The End of the Brewery

From the Kentish Times 27 July 1956

FOR some weeks there has been speculation concerning the future of Reffells Brewery, Bexley, among residents of “the village,” but the “Kentish Times” has been assured that the brewery will operate as hitherto—at least for some time. All staff are being retained, and Reffells beers will still be produced and bottled.
Older inhabitants are finding it difficult to believe that the Waistell family will no longer be connected with Reffells. Mr. John K. Waistell’s departure on Saturday will mean the severance of his family’s close ties with the company lasting more than 50 years.
Reffells was purchased by Courage and Barclay, Ltd. in June and Mr. Waistell, who was managing director, agreed to stay on to facilitate the handing over until Saturday.
Reffells Brewery has been famous in the industry for 75 years and secured numerous awards for the quality of its products. But in statement at the annual meeting on June 8, the chairman, Mr. John E. H. Wartnaby, said: ” The difficulties envisaged in future trading by a small concern such as Reffells Bexley Brewery. Ltd., were largely responsible for the opening of negotiations with a well-known brewery group.”
One of a diminishing number of independent breweries the firm was founded in 1874 by the brothers Arthur Henry Reffell and William Robert Reffell and carried on by them until 1898, when it was incorporated as Reffells Bexley Brewery. Ltd. The brothers who were members of the original board of directors, retired in December. 1900, and the family connection with the business ended.

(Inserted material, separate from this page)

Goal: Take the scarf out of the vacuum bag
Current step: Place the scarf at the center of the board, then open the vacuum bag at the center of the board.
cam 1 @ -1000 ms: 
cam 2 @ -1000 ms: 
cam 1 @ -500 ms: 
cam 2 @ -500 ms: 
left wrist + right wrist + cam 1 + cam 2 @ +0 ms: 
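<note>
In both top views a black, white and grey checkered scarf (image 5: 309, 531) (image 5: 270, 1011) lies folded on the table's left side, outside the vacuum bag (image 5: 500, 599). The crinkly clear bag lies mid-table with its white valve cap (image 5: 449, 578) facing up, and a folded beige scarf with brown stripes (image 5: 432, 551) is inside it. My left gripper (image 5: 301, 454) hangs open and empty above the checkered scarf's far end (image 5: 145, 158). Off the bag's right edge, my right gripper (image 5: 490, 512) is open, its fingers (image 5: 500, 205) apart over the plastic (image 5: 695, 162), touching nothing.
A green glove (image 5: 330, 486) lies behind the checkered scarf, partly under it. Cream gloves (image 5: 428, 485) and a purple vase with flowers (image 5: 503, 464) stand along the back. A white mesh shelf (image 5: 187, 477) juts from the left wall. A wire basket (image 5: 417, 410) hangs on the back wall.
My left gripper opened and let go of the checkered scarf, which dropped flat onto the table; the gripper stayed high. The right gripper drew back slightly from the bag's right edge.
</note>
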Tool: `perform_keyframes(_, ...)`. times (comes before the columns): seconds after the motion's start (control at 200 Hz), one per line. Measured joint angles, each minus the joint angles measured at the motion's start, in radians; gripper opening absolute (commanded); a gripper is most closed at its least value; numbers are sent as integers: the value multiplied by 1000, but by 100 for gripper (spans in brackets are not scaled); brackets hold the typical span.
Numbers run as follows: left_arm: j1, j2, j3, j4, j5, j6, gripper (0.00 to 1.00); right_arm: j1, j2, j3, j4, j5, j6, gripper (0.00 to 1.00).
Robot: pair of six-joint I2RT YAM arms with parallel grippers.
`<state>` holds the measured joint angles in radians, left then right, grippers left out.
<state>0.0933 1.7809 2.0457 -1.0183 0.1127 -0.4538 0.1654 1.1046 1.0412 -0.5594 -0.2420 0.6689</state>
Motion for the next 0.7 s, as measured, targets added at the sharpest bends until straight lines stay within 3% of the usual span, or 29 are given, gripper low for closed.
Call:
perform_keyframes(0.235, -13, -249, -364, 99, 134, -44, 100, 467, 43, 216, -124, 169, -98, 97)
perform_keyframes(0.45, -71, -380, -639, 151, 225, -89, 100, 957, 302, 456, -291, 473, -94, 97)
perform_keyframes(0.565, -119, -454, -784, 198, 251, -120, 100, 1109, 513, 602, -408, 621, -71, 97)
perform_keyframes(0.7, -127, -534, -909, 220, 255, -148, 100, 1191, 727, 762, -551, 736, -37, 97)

In common with most breweries at that period, the company met with difficulties and from October, 1903 to August, 1904, was actually under the direction of a receiver appointed by the debenture holders. Early in 1904, when the affairs of the company were in a critical state, Mr. Percy H. Waistell was appointed head brewer and became managing director later that year. The business began to prosper under his management and eventually in 1934 the first dividend was paid on the ordinary shares. From August, 1904, to his death in April. 1944, Mr. Waistell held continuous office as a director, being managing director except for the period from October, 1911 to December, 1917 He succeeded to the chairmanship of the company on the death of Mr. Alfred Akers in January. 1925.
Mr. John K. Waistell, his son, joined the firm as a pupil in 1927, but from 1932-5 served as an under-brewer with another brewery company, to gain additional experience.
Reffells employs about 70 people, the record for length of service being held by Mr. Harold Dimond, who started as an office boy and had served 50 years when he retired.
In the board room there are photographs of the brewery as it was in days gone by. Many new buildings were erected after World War II, In 1931 the company took over the business of the Hampstead Brewery, which consisted entirely of free trade. The main trade has been with clubs, but the company owns 11 public-houses and 10 off-licences.
A case containing awards won at brewers’ exhibitions occupies a proud place behind the chairman’s seat.. The earliest awards were the gold and two silver medals, London. 1890. Other awards were: Gold medal, Ghent, 1896; silver and bronze medals, London, 1904; bronze medal, London. 1909; gold and two bronze medals, London, 1919; silver medal, London, 1920; and bronze medals, London, in the years 1927, 1928 and 1938.
Bexley’s oldest industrial establishment has now passed to new management. What its ultimate future will be is still a matter for speculation, but it is good to know that brewing will still be continued at least for the time being.”